>>>

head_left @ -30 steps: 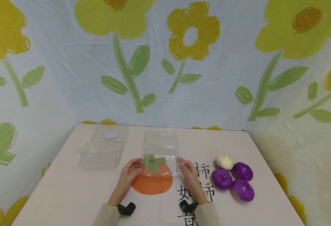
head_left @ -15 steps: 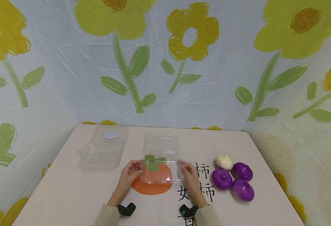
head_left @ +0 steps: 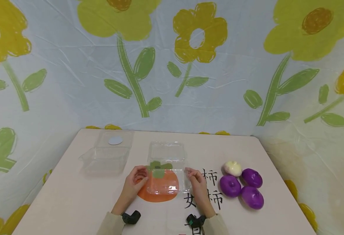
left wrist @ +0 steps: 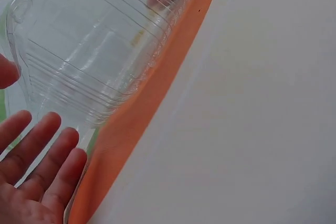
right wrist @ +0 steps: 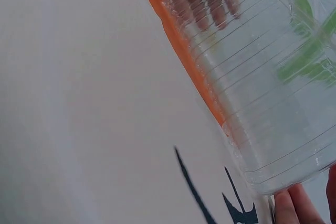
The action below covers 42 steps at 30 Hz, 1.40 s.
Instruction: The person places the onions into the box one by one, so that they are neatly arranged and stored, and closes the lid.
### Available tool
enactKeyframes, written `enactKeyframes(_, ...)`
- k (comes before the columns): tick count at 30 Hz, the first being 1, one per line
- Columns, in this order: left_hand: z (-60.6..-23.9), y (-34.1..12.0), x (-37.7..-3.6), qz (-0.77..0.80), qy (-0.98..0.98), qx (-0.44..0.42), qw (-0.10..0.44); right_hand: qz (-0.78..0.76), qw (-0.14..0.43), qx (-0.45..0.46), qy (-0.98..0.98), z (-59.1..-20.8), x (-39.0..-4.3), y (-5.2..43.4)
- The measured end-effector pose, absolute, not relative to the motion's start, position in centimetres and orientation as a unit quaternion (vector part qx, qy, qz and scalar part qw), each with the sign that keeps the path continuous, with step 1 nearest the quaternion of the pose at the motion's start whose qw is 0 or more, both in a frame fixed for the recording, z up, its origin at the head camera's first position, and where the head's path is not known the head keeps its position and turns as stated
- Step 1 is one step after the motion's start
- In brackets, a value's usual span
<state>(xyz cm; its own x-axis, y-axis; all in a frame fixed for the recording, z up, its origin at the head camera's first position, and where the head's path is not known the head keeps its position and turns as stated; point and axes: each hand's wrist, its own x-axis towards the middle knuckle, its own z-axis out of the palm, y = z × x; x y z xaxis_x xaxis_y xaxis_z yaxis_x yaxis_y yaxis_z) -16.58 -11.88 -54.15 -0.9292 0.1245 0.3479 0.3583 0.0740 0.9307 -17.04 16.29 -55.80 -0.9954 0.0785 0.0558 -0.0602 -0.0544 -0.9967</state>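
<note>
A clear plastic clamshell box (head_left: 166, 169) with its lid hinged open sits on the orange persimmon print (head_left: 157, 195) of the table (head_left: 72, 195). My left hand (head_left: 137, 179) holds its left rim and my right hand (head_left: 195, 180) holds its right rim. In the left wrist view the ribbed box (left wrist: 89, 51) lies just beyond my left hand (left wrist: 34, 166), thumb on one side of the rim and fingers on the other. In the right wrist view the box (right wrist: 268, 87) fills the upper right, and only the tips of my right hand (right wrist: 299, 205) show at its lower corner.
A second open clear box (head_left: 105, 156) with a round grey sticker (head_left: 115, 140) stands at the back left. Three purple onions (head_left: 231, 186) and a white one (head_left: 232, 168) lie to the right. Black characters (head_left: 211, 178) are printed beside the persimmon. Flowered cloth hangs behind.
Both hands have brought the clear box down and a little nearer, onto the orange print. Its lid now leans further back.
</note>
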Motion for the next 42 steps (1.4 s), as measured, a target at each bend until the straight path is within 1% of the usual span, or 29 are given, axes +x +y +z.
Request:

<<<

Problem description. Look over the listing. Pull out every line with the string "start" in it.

Written response.
- The measured end-effector pose, absolute, not relative to the motion's start, position in centimetres and orientation as a unit quaternion (vector part qx, qy, qz and scalar part qw), each with the sign that keeps the path continuous, with step 1 nearest the quaternion of the pose at the motion's start whose qw is 0 or more, both in a frame fixed for the recording, z up, its origin at the head camera's first position, and where the head's path is not known the head keeps its position and turns as stated
- Step 1 is one step after the motion's start

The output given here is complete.